▸ **Exercise aim**
The whole listing is to be restated word for word with no images.
++++++++
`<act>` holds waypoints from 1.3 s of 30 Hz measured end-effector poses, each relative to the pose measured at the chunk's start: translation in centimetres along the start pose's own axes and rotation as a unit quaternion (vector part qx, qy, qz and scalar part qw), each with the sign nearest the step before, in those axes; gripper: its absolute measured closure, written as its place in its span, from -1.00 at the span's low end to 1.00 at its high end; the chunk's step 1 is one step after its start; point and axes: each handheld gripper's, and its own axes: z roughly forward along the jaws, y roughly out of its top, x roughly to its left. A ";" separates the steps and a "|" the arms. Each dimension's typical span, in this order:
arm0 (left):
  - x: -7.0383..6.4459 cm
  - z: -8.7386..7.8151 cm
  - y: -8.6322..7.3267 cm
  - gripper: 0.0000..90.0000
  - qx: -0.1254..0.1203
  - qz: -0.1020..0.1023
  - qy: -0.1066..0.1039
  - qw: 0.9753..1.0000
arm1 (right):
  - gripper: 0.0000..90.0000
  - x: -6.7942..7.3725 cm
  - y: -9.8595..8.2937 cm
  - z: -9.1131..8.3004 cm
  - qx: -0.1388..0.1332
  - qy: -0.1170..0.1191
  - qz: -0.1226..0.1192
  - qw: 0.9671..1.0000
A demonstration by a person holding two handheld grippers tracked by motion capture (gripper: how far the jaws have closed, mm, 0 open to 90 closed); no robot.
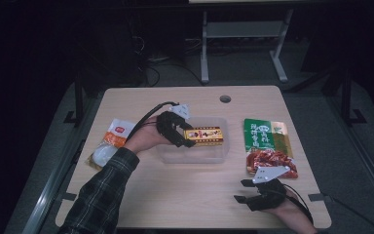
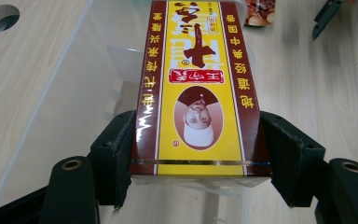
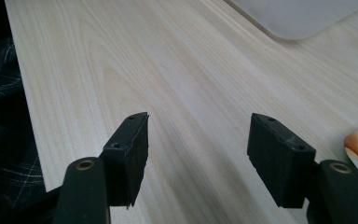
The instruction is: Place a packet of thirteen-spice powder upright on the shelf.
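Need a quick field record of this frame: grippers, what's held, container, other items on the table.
left gripper: shut on the yellow and red box, jaws pressing its two long sides
box position: held over the clear plastic tub; whether it touches the tub floor cannot be told
right gripper: open, holds nothing, jaws apart above bare wood near the table's front edge
table: light wood
left of tub: orange and white packet, lying flat
right of tub: green and red snack bag, lying flat, just beyond the right gripper

A light wooden table (image 1: 185, 195) carries a clear tub (image 1: 195, 155), a white-orange packet (image 1: 108, 144) and a green-red packet (image 1: 268, 144).
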 end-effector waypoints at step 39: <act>1.1 0.8 3.1 -0.29 -0.066 0.013 -0.008 0.998 | -0.15 0.0 0.1 0.0 0.000 0.001 0.000 1.000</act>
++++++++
▸ **Result of this exercise**
`<act>` holds waypoints from 1.3 s of 30 Hz measured end-effector poses, each relative to the pose measured at the chunk's start: translation in centimetres along the start pose's own axes and rotation as a unit quaternion (vector part qx, qy, qz and scalar part qw), each with the sign nearest the step before, in those axes; gripper: its absolute measured closure, written as its place in its span, from -1.00 at the span's low end to 1.00 at its high end; the chunk's step 1 is one step after its start; point and axes: each handheld gripper's, and its own axes: z roughly forward along the jaws, y roughly out of its top, x roughly to its left. A ";" separates the steps and a "|" the arms. Each dimension's typical span, in this order:
arm0 (left):
  - x: -7.0383..6.4459 cm
  - z: -8.7386..7.8151 cm
  - y: -8.6322..7.3267 cm
  - gripper: 0.0000..90.0000
  - qx: -0.1254..0.1203
  - qz: -0.1020..0.1023
  - qy: -0.1066..0.1039
  - qw: 0.9753..1.0000
arm1 (right):
  - gripper: 0.0000..90.0000
  - x: -6.7942..7.3725 cm
  - y: -9.8595..8.2937 cm
  - z: -9.1131..8.3004 cm
  - qx: -0.1388..0.1332
  - qy: -0.1170..0.1191
  - qz: -0.1226..0.1192
  - qw: 0.9671..1.0000
A demonstration by a person holding two handheld grippers tracked by motion capture (gripper: how far the jaws have closed, mm, 0 open to 90 closed); no robot.
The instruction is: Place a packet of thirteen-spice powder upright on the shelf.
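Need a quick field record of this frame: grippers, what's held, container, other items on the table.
left gripper: shut on the yellow and red box, jaws pressing its two long sides
box position: held over the clear plastic tub; whether it touches the tub floor cannot be told
right gripper: open, holds nothing, jaws apart above bare wood near the table's front edge
table: light wood
left of tub: orange and white packet, lying flat
right of tub: green and red snack bag, lying flat, just beyond the right gripper

A light wooden table (image 1: 185, 195) carries a clear tub (image 1: 195, 155), a white-orange packet (image 1: 108, 144) and a green-red packet (image 1: 268, 144).
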 end-effector waypoints at step 39: <act>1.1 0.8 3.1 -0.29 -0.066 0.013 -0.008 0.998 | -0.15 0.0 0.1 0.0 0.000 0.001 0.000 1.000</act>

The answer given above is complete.